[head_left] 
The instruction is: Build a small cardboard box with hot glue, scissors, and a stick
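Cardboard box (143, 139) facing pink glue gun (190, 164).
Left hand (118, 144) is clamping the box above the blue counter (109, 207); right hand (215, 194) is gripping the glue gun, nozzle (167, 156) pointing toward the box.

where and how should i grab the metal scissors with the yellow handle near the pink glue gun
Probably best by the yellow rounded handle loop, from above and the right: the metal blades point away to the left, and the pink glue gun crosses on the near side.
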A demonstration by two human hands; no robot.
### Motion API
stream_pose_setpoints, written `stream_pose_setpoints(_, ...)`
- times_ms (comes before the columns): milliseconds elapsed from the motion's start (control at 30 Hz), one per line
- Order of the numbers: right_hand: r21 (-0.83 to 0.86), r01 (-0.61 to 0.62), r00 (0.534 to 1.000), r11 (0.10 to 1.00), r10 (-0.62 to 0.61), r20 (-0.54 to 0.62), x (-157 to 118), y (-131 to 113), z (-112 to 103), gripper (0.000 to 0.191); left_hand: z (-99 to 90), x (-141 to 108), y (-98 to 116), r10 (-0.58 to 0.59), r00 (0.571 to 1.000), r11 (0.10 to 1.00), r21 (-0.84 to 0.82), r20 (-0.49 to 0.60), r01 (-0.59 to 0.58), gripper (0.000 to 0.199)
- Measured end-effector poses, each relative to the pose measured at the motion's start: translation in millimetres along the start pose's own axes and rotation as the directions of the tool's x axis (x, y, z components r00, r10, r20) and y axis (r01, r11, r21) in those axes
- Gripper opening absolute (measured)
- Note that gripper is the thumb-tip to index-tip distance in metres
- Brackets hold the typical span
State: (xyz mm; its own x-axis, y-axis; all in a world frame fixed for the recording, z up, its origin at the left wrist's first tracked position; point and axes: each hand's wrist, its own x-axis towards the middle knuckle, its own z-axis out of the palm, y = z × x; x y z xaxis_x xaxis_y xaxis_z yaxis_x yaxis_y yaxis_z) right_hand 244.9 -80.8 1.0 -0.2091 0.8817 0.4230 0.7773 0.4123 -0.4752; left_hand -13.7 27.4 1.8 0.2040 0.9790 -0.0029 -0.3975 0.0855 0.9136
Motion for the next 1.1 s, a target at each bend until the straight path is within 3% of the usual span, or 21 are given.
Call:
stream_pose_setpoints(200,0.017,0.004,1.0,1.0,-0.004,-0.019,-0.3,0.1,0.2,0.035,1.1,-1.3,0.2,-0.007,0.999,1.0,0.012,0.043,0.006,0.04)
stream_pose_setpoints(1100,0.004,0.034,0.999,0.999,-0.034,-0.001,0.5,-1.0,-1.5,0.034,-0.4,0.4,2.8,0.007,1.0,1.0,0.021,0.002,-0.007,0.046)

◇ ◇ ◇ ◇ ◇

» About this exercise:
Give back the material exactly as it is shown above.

» Finished exercise:
[head_left] 
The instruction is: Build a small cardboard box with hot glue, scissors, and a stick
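Cardboard box (143, 139) facing pink glue gun (190, 164).
Left hand (118, 144) is clamping the box above the blue counter (109, 207); right hand (215, 194) is gripping the glue gun, nozzle (167, 156) pointing toward the box.

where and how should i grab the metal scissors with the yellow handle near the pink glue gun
Probably best by the yellow rounded handle loop, from above and the right: the metal blades point away to the left, and the pink glue gun crosses on the near side.
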A demonstration by two human hands; no robot.
### Motion API
stream_pose_setpoints, written `stream_pose_setpoints(_, ...)`
- times_ms (comes before the columns): milliseconds elapsed from the motion's start (control at 30 Hz), one per line
- Order of the numbers: right_hand: r21 (-0.83 to 0.86), r01 (-0.61 to 0.62), r00 (0.534 to 1.000), r11 (0.10 to 1.00), r10 (-0.62 to 0.61), r20 (-0.54 to 0.62), x (-157 to 118), y (-131 to 113), z (-112 to 103), gripper (0.000 to 0.191); left_hand: z (-99 to 90), x (-141 to 108), y (-98 to 116), r10 (-0.58 to 0.59), r00 (0.571 to 1.000), r11 (0.10 to 1.00), r21 (-0.84 to 0.82), r20 (-0.49 to 0.60), r01 (-0.59 to 0.58), gripper (0.000 to 0.199)
- Measured end-effector poses, each relative to the pose measured at the motion's start: translation in millimetres along the start pose's own axes and rotation as the directions of the tool's x axis (x, y, z components r00, r10, r20) and y axis (r01, r11, r21) in those axes
- Gripper opening absolute (measured)
- Note that gripper is the thumb-tip to index-tip distance in metres
- Brackets hold the typical span
State: (xyz mm; its own x-axis, y-axis; all in a world frame fixed for the recording, z up, its origin at the left wrist's first tracked position; point and axes: each hand's wrist, its own x-axis towards the middle knuckle, its own z-axis out of the palm, y = z × x; x y z xaxis_x xaxis_y xaxis_z yaxis_x yaxis_y yaxis_z) right_hand 244.9 -80.8 1.0 -0.2091 0.8817 0.4230 0.7773 0.4123 -0.4752; left_hand -13.7 27.4 1.8 0.2040 0.9790 -0.0029 -0.3975 0.0855 0.9136
Motion for the next 1.1 s, a target at each bend until the straight path is within 3% of the usual span, or 21 are given.
Call:
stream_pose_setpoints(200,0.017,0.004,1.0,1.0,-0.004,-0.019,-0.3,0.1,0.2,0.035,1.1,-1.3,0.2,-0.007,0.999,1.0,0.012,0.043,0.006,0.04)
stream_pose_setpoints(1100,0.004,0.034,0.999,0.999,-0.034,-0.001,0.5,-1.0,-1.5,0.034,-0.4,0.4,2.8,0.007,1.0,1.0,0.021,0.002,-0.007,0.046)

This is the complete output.